Laissez-moi vous dire Monsieur le Président, que la Martinique mérite une vraie ambition. Pas celle qui s’arque boute sur une mesure fiscale par-ci, un coup de rabot par-là, voire un recueil de consultations via internet ou une poignée de mesures débattues en quelques heures dans un budget. Une ambition puissante qui parle d’attractivité rendue concrète, de confiance retrouvée des investisseurs, d’initiatives bien accompagnées pour le plus grand nombre. Une ambition qui permette de desserrer l’étau des normes et des procédures mal adaptées, lourdes et décourageantes. Une ambition qui porte des mesures d’équité destinées à combler les écarts objectifs de l’éloignement des centres d’approvisionnement, du marché restreint, de plus en plus restreint.
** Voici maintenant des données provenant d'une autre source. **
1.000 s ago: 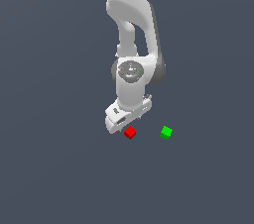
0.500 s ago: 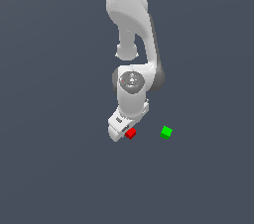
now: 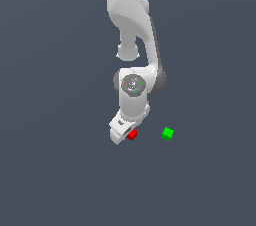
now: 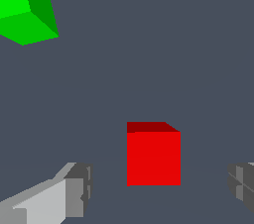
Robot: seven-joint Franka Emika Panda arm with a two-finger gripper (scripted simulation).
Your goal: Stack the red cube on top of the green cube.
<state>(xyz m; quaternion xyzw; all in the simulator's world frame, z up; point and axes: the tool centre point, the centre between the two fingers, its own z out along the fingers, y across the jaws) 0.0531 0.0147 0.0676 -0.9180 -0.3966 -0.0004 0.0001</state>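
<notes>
The red cube lies on the dark grey floor, and the white gripper is down over it. In the wrist view the red cube sits between the two grey fingertips, with a gap on each side, so the gripper is open around it and not touching. The green cube lies apart on the floor, toward the exterior view's right of the red cube. It also shows in the wrist view near a corner.
The white arm reaches down from above in the exterior view. The plain dark grey floor spreads all around the two cubes.
The gripper has come down lower over the red cube, so its fingers now straddle it. Neither cube has moved.
</notes>
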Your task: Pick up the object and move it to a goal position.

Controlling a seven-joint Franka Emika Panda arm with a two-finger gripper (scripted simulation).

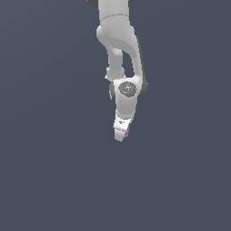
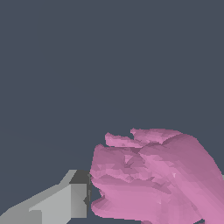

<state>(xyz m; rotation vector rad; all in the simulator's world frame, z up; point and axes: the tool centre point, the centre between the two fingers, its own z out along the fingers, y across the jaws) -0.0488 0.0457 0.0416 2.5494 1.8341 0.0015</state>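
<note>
The pink-magenta lumpy object (image 2: 157, 179) fills the space between my fingers in the wrist view. One grey finger (image 2: 65, 203) presses against its side; the other finger is almost entirely hidden behind the object. In the exterior view my white gripper (image 1: 122, 134) points down from the arm near the picture's middle. Only a thin pink sliver of the object (image 1: 127, 132) shows at the gripper's tip, on the exterior view's right side. The gripper is shut on the object. I cannot tell how high it is above the surface.
The white arm (image 1: 118, 40) comes down from the top of the exterior view. All around is a plain dark grey-blue surface (image 1: 54, 171) with no other objects or edges in view.
</note>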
Laissez-moi vous dire Monsieur le Président que la Martinique a besoin d’un new deal ! Un vrai new deal ! Une démarche de fond qui fasse taire légendes et aprioris. Elle mérite le débat, le vrai. Le seul qui puisse nous permettre de dessiner des solutions viables pour son avenir. Mon pays porte en lui des potentiels extraordinaires qui, hélas, ont du mal à prospérer. Cessons d’en faire un simple atout de la puissance régnante de « la France des 3 océans ». Il faut du courage, de la détermination, un regard neuf, moderne, de la considération pour aborder les choses dans leur globalité et cesser de considérer son avenir par des petits bouts désarticulés, à chaque occasion, à chaque petit temps. C’est votre défi, c’est notre défi.
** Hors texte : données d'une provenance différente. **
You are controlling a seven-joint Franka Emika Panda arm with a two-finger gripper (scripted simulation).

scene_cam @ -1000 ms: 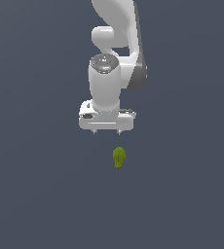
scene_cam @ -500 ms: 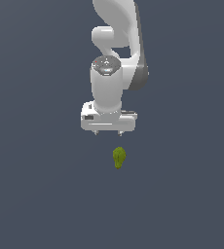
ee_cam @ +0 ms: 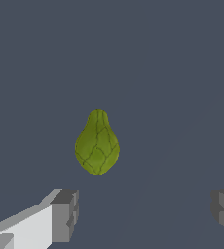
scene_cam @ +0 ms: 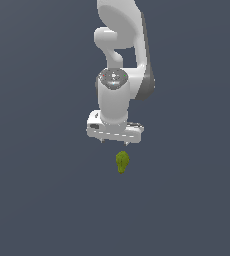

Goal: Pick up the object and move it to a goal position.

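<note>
The object [scene_cam: 121, 162] is a small olive-green, lumpy pear-like thing lying on the dark grey floor. It also shows in the wrist view [ee_cam: 97, 144], with ridged lines on its skin and its narrow end pointing away from the fingers. My white gripper [scene_cam: 115, 142] hangs above and just behind it, pointing down, not touching it. The gripper [ee_cam: 145, 214] is open and empty: its two grey fingertips [ee_cam: 65, 214] stand wide apart, wider than the object.
The flat dark grey floor [scene_cam: 42, 200] spreads all around. The white arm [scene_cam: 122, 55] rises behind the gripper. No goal marker shows.
The gripper has shifted a little toward the exterior view's right and slightly down, closer to the object. The object has not moved.
</note>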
Laissez-moi vous dire Monsieur le Président que c’est justement ce que j’ai eu envie d’exprimer ce jour-là. Et vous comprendrez aisément pourquoi je ne pouvais accepter cette discussion de deux minutes en aparté avec vous autour du pot de fin de débat. La situation est assez préoccupante pour mériter le temps juste et nécessaire.
« Seul le dur est arable »a dit le poète. Alors, prenons le temps du fond, labourons avec audace.
Je vous prie d’accepter, Monsieur le Président, l’expression de mon plus profond respect.